Barrett Jones, Alabama's defending Outland Trophy winner and starting center, was downtrodden after the game. The score -- a 35-0 blowout -- was made irrelevant by his comments.
"I thought we had a rough day," he said with some distress, outlining the missed assignments and poor execution that led to six sacks and eight tackles for loss.
Guard Chance Warmack, who started on the Alabama line that did not allow a single game of more than four sacks last season and averaged just 5.46 tackles for loss per game, said the communication against WKU was poor, as was the technique.
"You can't be sloppy in your technique," Warmack said. "Sometimes, depending on who you play, you sometimes think you can take plays off and you can't do that."
The usually upbeat senior was sour on the line's performance. He said he took the six sacks personally and warned against a similar result when the Crimson Tide travel to Fayetteville, Ark., to face the Razorbacks Saturday.
"We have to improve on pass protection," he said. "We're playing a very skilled opponent."
Asked whether the line played up to its standard, Warmack said simply, "We didn't."
"We all feel the same way about how we played on Saturday," he said. "We can be better as a group collectively. We take it upon ourselves to do that."
Like Jones and Warmack, right tackle D.J. Fluker said Saturday's 35-0 win left a bad taste in his mouth. He said the line has come back with a renewed focus in time to start SEC play.
"It is more of a disappointment because we could have played a lot better as an offensive unit," he said. "We can do better than that. You can't go into a game like that with a messed-up mindset, not real focused.
"We have to come back, make corrections, and get better from it."
The 6-foot-6, 335-pound road grader had trouble in pass protection against the Hilltoppers, letting defenders whirl by him and get to McCarron. The junior said it was a result of mental errors and refused to blame any instance of the quarterback holding onto the ball too long.
"We're taught to play until the whistle blows," he said.
McCarron had a bit of a limp when he spoke with the media on Tuesday night, banged up from what turned out to be a bruising game against WKU. Like the rest of the team, he said he expected better from himself despite tying a career high with four touchdown passes and no interceptions. He could have easily put the six sacks on his line, but instead, he didn't allow his own perfectionist attitude to apply to the men tasked with keeping him upright.

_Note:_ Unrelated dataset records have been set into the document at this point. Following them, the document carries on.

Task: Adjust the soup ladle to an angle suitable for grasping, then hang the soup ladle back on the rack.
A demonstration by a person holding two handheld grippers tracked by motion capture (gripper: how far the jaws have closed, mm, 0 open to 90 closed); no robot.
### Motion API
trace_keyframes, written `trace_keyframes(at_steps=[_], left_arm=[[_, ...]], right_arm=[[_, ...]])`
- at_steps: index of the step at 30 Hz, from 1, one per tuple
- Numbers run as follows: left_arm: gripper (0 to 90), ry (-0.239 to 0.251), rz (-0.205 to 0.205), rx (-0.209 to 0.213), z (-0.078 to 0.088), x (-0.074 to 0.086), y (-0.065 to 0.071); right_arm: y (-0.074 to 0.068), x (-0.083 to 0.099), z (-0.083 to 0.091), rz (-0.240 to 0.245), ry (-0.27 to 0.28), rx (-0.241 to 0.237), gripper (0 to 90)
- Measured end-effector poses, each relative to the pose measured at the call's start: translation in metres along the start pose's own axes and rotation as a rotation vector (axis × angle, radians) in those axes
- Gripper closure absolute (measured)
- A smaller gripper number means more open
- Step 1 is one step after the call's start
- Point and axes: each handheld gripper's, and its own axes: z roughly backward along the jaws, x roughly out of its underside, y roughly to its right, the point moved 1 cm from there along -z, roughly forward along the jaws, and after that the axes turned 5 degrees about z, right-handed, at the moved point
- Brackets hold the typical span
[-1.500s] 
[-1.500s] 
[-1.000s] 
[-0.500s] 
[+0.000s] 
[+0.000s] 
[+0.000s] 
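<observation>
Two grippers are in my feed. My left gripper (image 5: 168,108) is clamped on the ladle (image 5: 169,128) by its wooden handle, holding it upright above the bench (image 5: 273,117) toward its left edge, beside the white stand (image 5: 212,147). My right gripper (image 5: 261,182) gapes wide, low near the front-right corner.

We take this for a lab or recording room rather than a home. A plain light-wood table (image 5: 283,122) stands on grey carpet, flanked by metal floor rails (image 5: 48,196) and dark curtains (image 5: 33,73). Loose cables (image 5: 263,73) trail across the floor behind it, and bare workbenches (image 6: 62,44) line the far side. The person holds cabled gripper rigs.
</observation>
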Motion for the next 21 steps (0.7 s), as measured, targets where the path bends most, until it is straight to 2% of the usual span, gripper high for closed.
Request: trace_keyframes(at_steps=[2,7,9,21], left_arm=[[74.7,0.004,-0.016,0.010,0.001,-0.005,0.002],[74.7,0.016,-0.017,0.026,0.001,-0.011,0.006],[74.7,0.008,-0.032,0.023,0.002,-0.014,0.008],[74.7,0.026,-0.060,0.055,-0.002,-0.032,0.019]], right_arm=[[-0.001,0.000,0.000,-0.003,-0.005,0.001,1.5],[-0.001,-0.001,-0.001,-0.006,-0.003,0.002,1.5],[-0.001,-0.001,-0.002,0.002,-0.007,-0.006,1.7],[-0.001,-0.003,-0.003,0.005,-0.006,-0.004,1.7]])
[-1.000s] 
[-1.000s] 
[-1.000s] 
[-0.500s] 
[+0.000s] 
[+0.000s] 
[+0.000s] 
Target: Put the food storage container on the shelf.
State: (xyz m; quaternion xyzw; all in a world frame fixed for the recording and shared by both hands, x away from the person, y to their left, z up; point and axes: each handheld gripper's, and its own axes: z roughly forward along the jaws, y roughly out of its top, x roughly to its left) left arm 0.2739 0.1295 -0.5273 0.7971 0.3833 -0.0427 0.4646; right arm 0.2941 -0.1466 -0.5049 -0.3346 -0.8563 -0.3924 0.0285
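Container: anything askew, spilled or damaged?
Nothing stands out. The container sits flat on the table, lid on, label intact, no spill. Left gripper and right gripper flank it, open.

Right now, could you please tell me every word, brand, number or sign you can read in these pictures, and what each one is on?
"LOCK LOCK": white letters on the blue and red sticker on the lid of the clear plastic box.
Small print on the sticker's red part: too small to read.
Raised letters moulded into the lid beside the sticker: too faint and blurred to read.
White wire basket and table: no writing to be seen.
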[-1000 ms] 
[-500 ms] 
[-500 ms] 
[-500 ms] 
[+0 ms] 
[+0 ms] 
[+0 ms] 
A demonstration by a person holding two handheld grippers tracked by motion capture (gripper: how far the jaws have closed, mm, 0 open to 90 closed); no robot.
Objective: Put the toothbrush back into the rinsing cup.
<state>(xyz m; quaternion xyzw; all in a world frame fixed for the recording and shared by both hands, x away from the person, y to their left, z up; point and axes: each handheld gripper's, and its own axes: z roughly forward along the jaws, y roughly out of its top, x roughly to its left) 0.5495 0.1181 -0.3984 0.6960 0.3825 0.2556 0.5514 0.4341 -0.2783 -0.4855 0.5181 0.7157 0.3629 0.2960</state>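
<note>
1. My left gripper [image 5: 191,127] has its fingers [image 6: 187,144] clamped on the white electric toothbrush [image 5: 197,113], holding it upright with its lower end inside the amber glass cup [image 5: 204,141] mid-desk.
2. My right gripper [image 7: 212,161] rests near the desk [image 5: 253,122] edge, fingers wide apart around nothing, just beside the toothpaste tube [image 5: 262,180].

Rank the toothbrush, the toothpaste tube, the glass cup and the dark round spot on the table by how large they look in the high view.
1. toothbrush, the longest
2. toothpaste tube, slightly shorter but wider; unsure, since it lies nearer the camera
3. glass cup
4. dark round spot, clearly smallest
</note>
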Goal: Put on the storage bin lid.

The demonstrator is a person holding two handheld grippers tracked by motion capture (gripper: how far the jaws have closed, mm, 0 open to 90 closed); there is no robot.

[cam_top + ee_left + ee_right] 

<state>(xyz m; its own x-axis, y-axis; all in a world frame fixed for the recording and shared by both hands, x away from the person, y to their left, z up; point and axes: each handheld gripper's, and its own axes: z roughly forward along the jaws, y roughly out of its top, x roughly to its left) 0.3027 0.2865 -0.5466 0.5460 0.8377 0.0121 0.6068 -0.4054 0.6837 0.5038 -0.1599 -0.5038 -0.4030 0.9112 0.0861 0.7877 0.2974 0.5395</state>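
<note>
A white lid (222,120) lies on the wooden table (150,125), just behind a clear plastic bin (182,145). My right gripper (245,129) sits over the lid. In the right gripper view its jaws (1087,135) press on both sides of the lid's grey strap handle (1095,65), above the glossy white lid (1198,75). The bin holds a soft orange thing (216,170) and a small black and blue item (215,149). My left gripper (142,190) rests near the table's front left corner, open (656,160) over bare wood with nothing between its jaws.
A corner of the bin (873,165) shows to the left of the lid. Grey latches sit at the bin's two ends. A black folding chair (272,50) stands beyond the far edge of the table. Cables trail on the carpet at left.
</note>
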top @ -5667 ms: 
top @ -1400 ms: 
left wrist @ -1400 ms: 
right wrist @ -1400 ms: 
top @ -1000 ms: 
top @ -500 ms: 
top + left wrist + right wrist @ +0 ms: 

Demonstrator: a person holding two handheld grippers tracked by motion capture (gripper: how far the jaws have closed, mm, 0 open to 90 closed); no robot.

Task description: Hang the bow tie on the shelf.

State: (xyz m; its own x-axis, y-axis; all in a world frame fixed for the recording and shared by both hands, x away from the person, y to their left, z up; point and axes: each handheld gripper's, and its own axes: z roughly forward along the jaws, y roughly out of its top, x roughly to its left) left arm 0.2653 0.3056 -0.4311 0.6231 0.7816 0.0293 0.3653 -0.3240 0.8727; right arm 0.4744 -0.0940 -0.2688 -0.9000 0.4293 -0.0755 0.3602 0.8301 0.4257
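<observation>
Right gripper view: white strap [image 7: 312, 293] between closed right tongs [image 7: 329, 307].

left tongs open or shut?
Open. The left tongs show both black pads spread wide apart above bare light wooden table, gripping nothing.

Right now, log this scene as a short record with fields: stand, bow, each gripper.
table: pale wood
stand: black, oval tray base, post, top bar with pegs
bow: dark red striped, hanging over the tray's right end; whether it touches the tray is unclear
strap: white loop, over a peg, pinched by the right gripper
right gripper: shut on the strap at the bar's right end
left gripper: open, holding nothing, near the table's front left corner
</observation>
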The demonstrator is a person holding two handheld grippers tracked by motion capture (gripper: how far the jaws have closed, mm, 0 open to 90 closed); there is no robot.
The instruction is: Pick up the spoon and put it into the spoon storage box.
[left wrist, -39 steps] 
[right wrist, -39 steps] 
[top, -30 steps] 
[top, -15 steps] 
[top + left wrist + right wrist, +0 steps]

"Everything's not always going to be perfect," he said. "I know that's what people want, but that's just not going to happen. I mean, that's what coach always talks about. It's a little adversity that hits you. You've got to find a way to fight through it and still be successful at the end of the day. And we did that.
"We had some adversity hit us, they beat us a couple times, and a couple times, I'll put it on me. I should have got rid of the ball. But at the end of the day we came out with a W and that's all you can ask."
That's all you can ask for in the moment, but against Arkansas the coaching staff will be asking for much more. The same mistakes the line had against Western Kentucky won't stand against an SEC opponent eager to fight its way back on top.
"It's something that we've got to get corrected," Alabama coach Nick Saban said on Monday. "Our guys have to pay attention to detail, focus on doing the little things right. We don't get re-dos. When the quarterback gets hit, that's not ever good."